**Instructions to follow:** Skip the pictures. Copy all the rest of the records down exactly.

- - -

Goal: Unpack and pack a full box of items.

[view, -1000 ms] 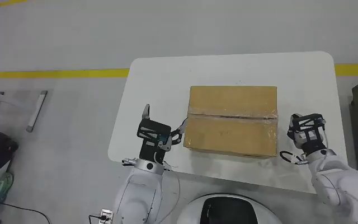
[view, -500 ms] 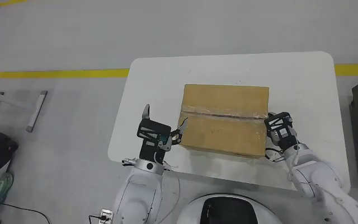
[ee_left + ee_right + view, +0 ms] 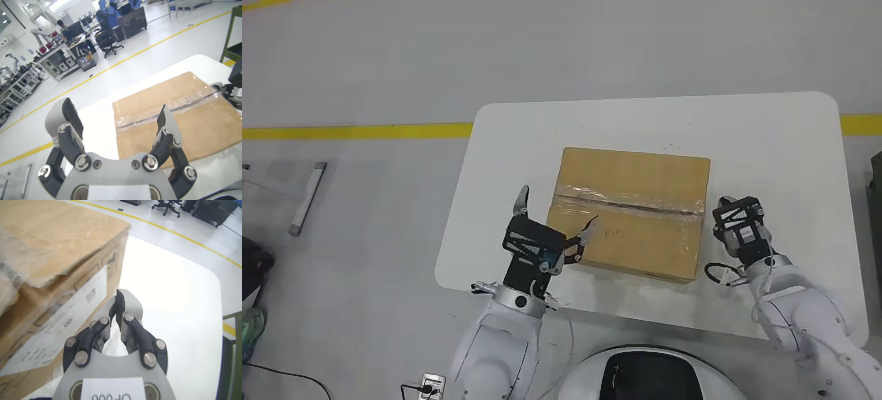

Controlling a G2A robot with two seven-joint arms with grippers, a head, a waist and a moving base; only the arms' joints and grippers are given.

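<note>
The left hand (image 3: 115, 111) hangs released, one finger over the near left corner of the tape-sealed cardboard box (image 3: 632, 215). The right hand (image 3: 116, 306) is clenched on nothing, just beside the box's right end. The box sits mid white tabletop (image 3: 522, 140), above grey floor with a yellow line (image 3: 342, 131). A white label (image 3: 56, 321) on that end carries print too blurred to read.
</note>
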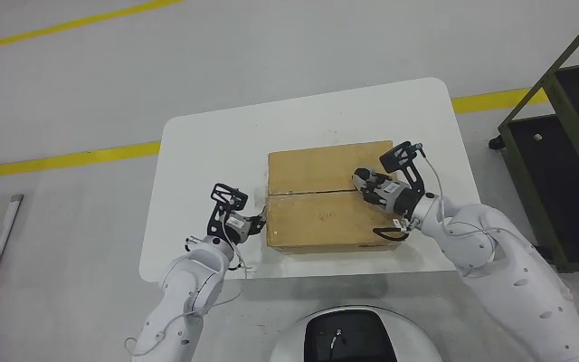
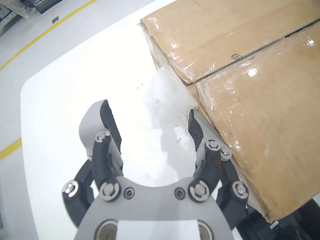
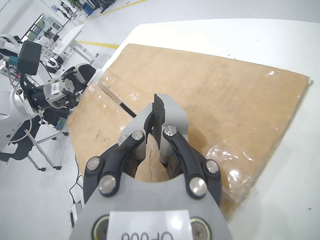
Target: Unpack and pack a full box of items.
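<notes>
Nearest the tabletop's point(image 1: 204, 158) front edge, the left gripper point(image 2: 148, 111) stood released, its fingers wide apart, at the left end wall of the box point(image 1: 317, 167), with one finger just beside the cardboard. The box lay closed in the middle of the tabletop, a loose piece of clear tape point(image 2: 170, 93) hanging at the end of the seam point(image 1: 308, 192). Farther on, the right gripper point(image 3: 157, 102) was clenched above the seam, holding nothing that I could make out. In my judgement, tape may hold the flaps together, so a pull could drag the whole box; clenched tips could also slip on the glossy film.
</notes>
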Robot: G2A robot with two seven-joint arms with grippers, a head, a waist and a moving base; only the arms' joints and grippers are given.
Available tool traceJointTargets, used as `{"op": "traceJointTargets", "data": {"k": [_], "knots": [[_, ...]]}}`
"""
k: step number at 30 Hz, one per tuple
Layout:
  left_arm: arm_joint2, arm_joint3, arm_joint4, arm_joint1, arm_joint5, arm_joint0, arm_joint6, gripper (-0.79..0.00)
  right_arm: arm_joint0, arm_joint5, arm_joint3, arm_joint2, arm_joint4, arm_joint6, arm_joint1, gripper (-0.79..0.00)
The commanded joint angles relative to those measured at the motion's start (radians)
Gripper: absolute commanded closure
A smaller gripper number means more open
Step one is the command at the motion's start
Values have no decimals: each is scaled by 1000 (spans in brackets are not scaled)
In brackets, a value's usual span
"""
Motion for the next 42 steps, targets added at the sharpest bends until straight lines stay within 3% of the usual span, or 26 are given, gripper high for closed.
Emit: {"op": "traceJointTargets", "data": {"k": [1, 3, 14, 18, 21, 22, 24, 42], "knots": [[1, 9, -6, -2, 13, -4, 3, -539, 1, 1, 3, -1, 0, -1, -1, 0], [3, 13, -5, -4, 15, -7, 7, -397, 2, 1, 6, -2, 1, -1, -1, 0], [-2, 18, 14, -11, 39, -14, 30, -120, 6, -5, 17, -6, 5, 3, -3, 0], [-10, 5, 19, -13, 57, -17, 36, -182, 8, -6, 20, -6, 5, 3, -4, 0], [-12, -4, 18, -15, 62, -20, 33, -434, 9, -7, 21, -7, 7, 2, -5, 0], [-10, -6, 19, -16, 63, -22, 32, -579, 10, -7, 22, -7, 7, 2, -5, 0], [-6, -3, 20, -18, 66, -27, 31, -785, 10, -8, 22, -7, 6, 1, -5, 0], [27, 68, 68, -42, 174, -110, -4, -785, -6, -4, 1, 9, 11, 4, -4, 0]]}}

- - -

**Output of the exercise:**
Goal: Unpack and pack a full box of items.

[view, -1000 ms] 
[view, -500 ms] 
[ee_left + ee_right + view, +0 ms] 

Controlling a G2A robot with two seven-joint arms with grippers, a head, a waist and a moving base; only the arms' joints and grippers are given.

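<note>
The left hand (image 3: 115, 111) hangs released, one finger over the near left corner of the tape-sealed cardboard box (image 3: 632, 215). The right hand (image 3: 116, 306) is clenched on nothing, just beside the box's right end. The box sits mid white tabletop (image 3: 522, 140), above grey floor with a yellow line (image 3: 342, 131). A white label (image 3: 56, 321) on that end carries print too blurred to read.
</note>
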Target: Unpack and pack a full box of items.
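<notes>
Nearest the tabletop's point(image 1: 204, 158) front edge, the left gripper point(image 2: 148, 111) stood released, its fingers wide apart, at the left end wall of the box point(image 1: 317, 167), with one finger just beside the cardboard. The box lay closed in the middle of the tabletop, a loose piece of clear tape point(image 2: 170, 93) hanging at the end of the seam point(image 1: 308, 192). Farther on, the right gripper point(image 3: 157, 102) was clenched above the seam, holding nothing that I could make out. In my judgement, tape may hold the flaps together, so a pull could drag the whole box; clenched tips could also slip on the glossy film.
</notes>
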Robot: G2A robot with two seven-joint arms with grippers, a head, a waist and a moving base; only the arms' joints and grippers are given.
Available tool traceJointTargets, used as `{"op": "traceJointTargets", "data": {"k": [_], "knots": [[_, ...]]}}`
"""
k: step number at 30 Hz, one per tuple
Layout:
  left_arm: arm_joint2, arm_joint3, arm_joint4, arm_joint1, arm_joint5, arm_joint0, arm_joint6, gripper (-0.79..0.00)
  right_arm: arm_joint0, arm_joint5, arm_joint3, arm_joint2, arm_joint4, arm_joint6, arm_joint1, gripper (-0.79..0.00)
The commanded joint angles relative to those measured at the motion's start (radians)
Gripper: absolute commanded closure
A smaller gripper number means more open
Step one is the command at the motion's start
Values have no decimals: each is scaled by 1000 (spans in brackets are not scaled)
In brackets, a value's usual span
"""
Motion for the next 42 steps, targets added at the sharpest bends until straight lines stay within 3% of the usual span, or 26 are given, gripper high for closed.
Emit: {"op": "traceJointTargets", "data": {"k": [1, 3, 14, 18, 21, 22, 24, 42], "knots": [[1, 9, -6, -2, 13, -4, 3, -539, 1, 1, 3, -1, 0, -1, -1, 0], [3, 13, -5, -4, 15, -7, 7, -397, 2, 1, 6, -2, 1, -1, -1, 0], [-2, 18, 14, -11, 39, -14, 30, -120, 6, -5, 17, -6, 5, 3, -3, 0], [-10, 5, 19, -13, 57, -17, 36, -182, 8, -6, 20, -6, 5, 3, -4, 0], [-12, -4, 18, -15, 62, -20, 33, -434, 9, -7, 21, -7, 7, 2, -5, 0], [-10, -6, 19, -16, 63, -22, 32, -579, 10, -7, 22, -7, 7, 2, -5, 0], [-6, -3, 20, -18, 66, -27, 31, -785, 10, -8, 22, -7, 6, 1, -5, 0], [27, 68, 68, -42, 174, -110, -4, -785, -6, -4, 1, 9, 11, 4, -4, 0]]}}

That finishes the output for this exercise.